Another point important for understanding the first ages is that the Age of Cesair is, predominantly, a mineral age, and those forms of life that arose there were low-mobility and mineral-like — the Ediacaran biota, sponges, corals, and so on. At the same time, the main active forces were still the elementals — salamanders, sylphs, undines, and especially gnomes. The Age of Partholon is the time when the main emphasis was placed on plants, and here the Vanir became most active, in particular the dryads. Plants at this time colonized the land, the first woody structures appeared (still small in size), lichens emerged. The next Age of Nemed was the age of animals, and in it, as guiding forces, fauns and satyrs acted predominantly.

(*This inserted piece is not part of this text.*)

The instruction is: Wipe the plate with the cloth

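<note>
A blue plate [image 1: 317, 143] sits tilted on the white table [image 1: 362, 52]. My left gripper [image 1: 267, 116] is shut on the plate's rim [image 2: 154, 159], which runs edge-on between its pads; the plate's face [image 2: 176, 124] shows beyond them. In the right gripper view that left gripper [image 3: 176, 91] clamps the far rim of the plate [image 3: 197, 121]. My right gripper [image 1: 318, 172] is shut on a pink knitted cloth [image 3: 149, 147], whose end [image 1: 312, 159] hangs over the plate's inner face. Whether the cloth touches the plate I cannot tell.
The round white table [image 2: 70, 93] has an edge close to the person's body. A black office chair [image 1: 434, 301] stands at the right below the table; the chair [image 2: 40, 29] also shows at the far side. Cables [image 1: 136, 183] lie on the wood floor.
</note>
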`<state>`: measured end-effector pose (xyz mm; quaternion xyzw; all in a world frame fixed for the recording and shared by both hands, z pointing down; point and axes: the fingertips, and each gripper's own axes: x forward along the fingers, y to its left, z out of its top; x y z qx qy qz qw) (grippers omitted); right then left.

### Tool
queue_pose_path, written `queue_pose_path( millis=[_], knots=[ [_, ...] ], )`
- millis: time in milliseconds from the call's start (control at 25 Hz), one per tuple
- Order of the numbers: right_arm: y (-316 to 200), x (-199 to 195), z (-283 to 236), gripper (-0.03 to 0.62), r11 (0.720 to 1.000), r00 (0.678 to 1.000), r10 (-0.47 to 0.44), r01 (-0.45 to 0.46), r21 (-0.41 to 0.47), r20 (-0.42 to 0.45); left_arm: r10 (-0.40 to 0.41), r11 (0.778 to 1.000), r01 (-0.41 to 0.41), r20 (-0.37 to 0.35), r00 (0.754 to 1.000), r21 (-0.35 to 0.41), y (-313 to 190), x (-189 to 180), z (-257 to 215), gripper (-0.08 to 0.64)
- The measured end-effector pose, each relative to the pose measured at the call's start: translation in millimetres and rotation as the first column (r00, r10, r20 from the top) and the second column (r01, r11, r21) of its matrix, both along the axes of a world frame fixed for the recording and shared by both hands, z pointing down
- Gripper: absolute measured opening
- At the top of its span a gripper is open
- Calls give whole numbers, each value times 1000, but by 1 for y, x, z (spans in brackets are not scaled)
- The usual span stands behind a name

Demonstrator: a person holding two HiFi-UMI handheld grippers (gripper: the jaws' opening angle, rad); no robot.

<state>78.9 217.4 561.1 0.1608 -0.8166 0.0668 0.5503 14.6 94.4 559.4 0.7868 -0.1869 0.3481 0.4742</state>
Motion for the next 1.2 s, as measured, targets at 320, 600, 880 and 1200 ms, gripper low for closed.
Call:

However, regardless of whether we perceive the described events as a literal chronicle of prehistoric battles, as their metaphysical reconstruction, or as a symbolic mythologeme — the significance of these narratives remains equally great.

The Battle of Mag Ita, the descent of the grigori, the appearance of the Fomors, and the birth of the first faery — all of this is not only stages of mythic history but also keys to understanding the deep structures of reality. On the one hand, they shed light on possible energy mechanisms and inner processes of evolution: the transition from pre-organic structures to living matter, the confrontation between structuring and entropic currents, the formation of forms of mind capable of choice and resistance to destruction. On the other hand, they open an important layer of worldview concepts: the confrontation of creation and destruction as an eternal, timeless characteristic of the manifested world, equally true for the structures of the physical Universe, for biological formations, and for the processes of the psychocosmos.